Task item: Every entry below has to appear again in your reply, word for word, but no picture may.

(Data extracted from a collection)
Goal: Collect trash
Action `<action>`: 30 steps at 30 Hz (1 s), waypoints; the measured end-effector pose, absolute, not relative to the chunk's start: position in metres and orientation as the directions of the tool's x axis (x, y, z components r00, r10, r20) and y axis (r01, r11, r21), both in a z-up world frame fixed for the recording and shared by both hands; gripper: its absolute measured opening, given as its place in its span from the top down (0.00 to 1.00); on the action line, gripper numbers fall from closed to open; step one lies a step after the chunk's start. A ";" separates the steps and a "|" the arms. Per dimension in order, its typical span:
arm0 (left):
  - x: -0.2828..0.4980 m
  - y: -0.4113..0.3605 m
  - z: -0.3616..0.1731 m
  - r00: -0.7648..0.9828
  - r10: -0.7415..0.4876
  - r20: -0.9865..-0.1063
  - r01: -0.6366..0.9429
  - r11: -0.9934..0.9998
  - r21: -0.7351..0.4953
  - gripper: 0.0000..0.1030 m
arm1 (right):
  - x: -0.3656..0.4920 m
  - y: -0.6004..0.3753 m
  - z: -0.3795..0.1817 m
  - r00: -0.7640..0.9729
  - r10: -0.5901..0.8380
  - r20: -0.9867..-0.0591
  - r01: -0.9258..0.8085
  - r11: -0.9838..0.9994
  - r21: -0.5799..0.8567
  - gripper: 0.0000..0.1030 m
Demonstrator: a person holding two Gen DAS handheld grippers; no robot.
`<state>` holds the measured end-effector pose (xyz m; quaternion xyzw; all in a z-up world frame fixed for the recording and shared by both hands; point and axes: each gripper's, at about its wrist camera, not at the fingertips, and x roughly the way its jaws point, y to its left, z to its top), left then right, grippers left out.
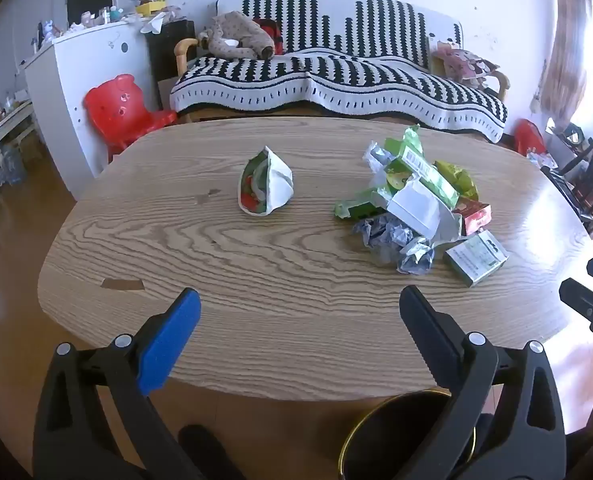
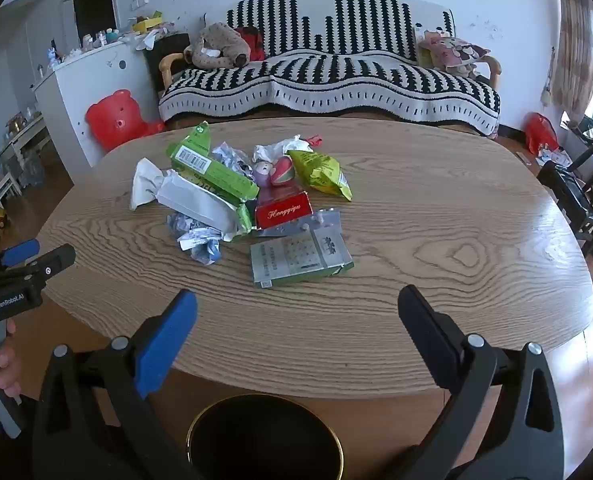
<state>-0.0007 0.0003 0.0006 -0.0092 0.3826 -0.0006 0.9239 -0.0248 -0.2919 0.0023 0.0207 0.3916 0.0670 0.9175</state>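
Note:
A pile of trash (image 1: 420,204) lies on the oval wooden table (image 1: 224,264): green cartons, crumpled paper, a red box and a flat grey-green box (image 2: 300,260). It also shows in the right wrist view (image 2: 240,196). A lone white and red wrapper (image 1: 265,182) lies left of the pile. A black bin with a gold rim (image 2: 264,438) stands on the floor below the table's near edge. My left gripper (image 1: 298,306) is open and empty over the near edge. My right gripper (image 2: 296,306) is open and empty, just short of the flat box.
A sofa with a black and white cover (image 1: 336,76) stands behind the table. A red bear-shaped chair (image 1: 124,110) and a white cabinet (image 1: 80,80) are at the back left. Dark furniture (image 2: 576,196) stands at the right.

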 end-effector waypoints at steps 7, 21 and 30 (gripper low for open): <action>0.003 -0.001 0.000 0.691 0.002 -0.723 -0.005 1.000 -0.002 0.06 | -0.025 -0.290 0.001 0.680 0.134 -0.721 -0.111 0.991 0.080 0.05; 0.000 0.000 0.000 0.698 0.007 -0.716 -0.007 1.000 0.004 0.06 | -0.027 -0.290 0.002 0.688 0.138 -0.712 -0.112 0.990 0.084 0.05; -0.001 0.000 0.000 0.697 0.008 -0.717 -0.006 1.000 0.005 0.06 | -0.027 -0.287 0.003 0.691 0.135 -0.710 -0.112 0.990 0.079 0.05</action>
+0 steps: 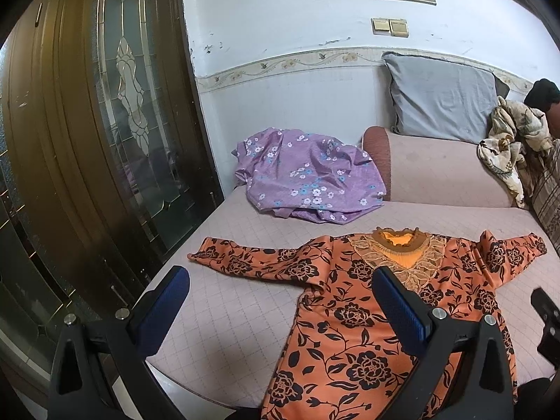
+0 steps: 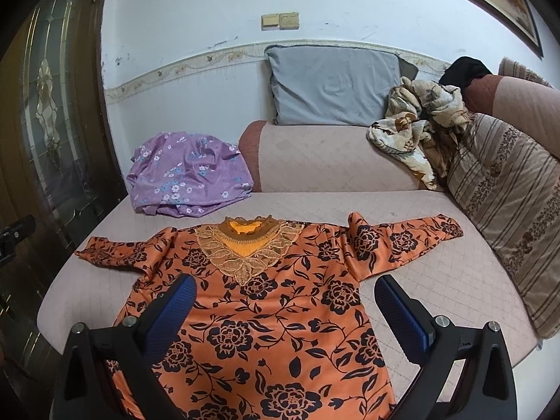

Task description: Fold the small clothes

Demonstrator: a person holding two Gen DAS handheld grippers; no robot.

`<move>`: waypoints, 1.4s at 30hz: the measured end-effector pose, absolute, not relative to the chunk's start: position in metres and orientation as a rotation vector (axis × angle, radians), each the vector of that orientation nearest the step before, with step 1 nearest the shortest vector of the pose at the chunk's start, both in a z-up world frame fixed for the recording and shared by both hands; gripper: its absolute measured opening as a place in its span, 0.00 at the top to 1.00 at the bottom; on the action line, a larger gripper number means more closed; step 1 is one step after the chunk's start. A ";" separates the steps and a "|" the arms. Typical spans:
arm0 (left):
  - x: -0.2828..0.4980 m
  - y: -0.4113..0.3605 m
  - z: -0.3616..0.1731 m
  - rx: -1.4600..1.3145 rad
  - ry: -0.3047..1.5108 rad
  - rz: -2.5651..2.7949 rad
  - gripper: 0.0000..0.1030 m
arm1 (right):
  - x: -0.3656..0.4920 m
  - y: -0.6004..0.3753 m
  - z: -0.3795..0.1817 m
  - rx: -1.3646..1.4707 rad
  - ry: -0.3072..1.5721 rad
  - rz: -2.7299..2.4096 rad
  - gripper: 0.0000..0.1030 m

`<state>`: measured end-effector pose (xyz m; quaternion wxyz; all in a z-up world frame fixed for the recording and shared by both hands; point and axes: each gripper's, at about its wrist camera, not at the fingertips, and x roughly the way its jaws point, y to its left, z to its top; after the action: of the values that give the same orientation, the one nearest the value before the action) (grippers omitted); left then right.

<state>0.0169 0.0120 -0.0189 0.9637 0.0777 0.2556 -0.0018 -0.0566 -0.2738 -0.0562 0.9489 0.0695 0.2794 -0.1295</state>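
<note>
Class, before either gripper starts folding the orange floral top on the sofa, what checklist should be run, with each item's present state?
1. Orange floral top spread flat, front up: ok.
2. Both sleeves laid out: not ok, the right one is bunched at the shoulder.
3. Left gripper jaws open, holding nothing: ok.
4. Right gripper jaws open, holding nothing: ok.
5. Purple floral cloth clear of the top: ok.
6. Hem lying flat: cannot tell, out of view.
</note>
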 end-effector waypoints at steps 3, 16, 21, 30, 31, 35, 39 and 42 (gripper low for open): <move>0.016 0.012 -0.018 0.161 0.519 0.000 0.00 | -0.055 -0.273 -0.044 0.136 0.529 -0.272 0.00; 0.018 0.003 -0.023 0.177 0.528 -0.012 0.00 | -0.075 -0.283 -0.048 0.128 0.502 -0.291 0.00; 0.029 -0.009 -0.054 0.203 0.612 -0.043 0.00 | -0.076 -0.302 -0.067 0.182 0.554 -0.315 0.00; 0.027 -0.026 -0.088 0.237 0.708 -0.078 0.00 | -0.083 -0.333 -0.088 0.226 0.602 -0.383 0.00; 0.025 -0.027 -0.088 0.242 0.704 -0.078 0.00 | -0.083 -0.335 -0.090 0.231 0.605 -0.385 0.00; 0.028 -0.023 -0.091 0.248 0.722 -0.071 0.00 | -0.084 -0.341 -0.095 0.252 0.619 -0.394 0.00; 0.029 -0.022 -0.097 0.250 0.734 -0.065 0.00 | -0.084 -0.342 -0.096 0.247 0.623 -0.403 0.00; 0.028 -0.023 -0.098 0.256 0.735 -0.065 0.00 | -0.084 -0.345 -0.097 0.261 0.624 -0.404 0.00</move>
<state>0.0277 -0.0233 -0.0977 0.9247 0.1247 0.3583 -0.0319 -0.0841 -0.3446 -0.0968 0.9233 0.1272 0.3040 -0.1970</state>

Solution:
Goal: Collect trash
Action `<action>`: 30 steps at 30 Hz (1 s), waypoints; the measured end-effector pose, absolute, not relative to the chunk's start: position in metres and orientation as the directions of the tool's x axis (x, y, z components r00, r10, r20) and y axis (r01, r11, r21), both in a z-up world frame fixed for the recording and shared by both hands; gripper: its absolute measured opening, given as its place in its span from the top down (0.00 to 1.00); on the action line, gripper numbers fall from closed to open; step one lies a step after the chunk's start. A ";" separates the steps and a "|" the arms. Per dimension in order, its typical span:
arm0 (left):
  - x: -0.2828..0.4980 m
  - y: -0.4113..0.3605 m
  - z: -0.3616..0.1731 m
  - r00: -0.7648..0.9828
  - r10: -0.7415..0.4876
  - r20: -0.9865..-0.1063
  - r01: -0.6366..0.9429
  - r11: -0.9934..0.9998
  - r21: -0.7351..0.4953
  - gripper: 0.0000..0.1030 m
arm1 (right):
  - x: -0.3656..0.4920 m
  - y: -0.6004..0.3753 m
  - z: -0.3795..0.1817 m
  - r00: -0.7640..0.9729
  - r10: -0.5901..0.8380
  - r20: -0.9867..-0.0591
  - r01: -0.9258..0.8085
  - r11: -0.9838..0.9994
  - r21: -0.5799..0.8567
  - gripper: 0.0000..0.1030 m
Demonstrator: a person holding two Gen DAS handheld grippers; no robot.
`<state>` holds the measured end-effector pose (xyz m; quaternion xyzw; all in a z-up world frame fixed for the recording and shared by both hands; point and axes: each gripper's, at about its wrist camera, not at the fingertips, and x roughly the way its jaws point, y to its left, z to its top), left then right, grippers left out.
<state>-0.0007 0.0003 0.0006 -0.0092 0.3826 -0.0006 0.9239 -0.0248 -0.2919 0.0023 0.0207 0.3916 0.0670 0.9175</state>
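Note:
A pile of trash (image 1: 420,204) lies on the oval wooden table (image 1: 224,264): green cartons, crumpled paper, a red box and a flat grey-green box (image 2: 300,260). It also shows in the right wrist view (image 2: 240,196). A lone white and red wrapper (image 1: 265,182) lies left of the pile. A black bin with a gold rim (image 2: 264,438) stands on the floor below the table's near edge. My left gripper (image 1: 298,306) is open and empty over the near edge. My right gripper (image 2: 296,306) is open and empty, just short of the flat box.
A sofa with a black and white cover (image 1: 336,76) stands behind the table. A red bear-shaped chair (image 1: 124,110) and a white cabinet (image 1: 80,80) are at the back left. Dark furniture (image 2: 576,196) stands at the right.
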
 end-effector waypoints at steps 7, 21 and 30 (gripper low for open): <action>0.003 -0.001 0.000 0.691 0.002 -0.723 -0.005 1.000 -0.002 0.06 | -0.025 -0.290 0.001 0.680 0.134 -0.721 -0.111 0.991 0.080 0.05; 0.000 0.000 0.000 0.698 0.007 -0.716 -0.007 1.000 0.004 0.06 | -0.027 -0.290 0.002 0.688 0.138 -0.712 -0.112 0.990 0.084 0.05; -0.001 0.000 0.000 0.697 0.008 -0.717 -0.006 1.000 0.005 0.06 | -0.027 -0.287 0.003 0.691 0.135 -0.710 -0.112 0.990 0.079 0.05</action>
+0 steps: 
+0 steps: 

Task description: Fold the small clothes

Demonstrator: a person holding two Gen DAS handheld grippers; no robot.

`<move>`: waypoints, 1.4s at 30hz: the measured end-effector pose, absolute, not relative to the chunk's start: position in metres and orientation as a rotation vector (axis × angle, radians), each the vector of that orientation nearest the step before, with step 1 nearest the shortest vector of the pose at the chunk's start, both in a z-up world frame fixed for the recording and shared by both hands; gripper: its absolute measured opening as a place in its span, 0.00 at the top to 1.00 at the bottom; on the action line, a larger gripper number means more closed; step 1 is one step after the chunk's start. A ";" separates the steps and a "|" the arms. Typical spans:
arm0 (left):
  - x: -0.2828..0.4980 m
  - y: -0.4113..0.3605 m
  - z: -0.3616..0.1731 m
  - rx: -1.4600..1.3145 rad
  - ry: -0.3047..1.5108 rad
  - rz: -2.5651..2.7949 rad
  - gripper: 0.0000..0.1030 m
arm1 (right):
  - x: -0.3656..0.4920 m
  - y: -0.6004..0.3753 m
  - z: -0.3795..0.1817 m
  - rx: -1.3646..1.4707 rad
  - ry: -0.3072..1.5721 rad
  - rz: -2.7299..2.4096 rad
  - gripper: 0.0000..0.1030 m

`<state>`: measured end-effector pose (xyz m; quaternion wxyz; all in a z-up world frame fixed for the recording and shared by both hands; point and axes: each gripper's, at about its wrist camera, not at the fingertips, and x roughly the way its jaws point, y to its left, z to its top; after the action: of the values that give the same orientation, the one nearest the value before the action) (grippers omitted); left then right.

<state>0.0169 0.0120 -0.0189 0.9637 0.0777 0.2556 -0.0018 -0.0566 -0.2738 -0.0562 0.9489 0.0695 0.2794 -0.1295</state>
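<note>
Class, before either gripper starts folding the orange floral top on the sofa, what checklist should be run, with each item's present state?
1. Orange floral top spread flat, front up: ok.
2. Both sleeves laid out: not ok, the right one is bunched at the shoulder.
3. Left gripper jaws open, holding nothing: ok.
4. Right gripper jaws open, holding nothing: ok.
5. Purple floral cloth clear of the top: ok.
6. Hem lying flat: cannot tell, out of view.
</note>
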 end-effector waypoints at steps 3, 16, 21, 30, 31, 35, 39 and 42 (gripper low for open): <move>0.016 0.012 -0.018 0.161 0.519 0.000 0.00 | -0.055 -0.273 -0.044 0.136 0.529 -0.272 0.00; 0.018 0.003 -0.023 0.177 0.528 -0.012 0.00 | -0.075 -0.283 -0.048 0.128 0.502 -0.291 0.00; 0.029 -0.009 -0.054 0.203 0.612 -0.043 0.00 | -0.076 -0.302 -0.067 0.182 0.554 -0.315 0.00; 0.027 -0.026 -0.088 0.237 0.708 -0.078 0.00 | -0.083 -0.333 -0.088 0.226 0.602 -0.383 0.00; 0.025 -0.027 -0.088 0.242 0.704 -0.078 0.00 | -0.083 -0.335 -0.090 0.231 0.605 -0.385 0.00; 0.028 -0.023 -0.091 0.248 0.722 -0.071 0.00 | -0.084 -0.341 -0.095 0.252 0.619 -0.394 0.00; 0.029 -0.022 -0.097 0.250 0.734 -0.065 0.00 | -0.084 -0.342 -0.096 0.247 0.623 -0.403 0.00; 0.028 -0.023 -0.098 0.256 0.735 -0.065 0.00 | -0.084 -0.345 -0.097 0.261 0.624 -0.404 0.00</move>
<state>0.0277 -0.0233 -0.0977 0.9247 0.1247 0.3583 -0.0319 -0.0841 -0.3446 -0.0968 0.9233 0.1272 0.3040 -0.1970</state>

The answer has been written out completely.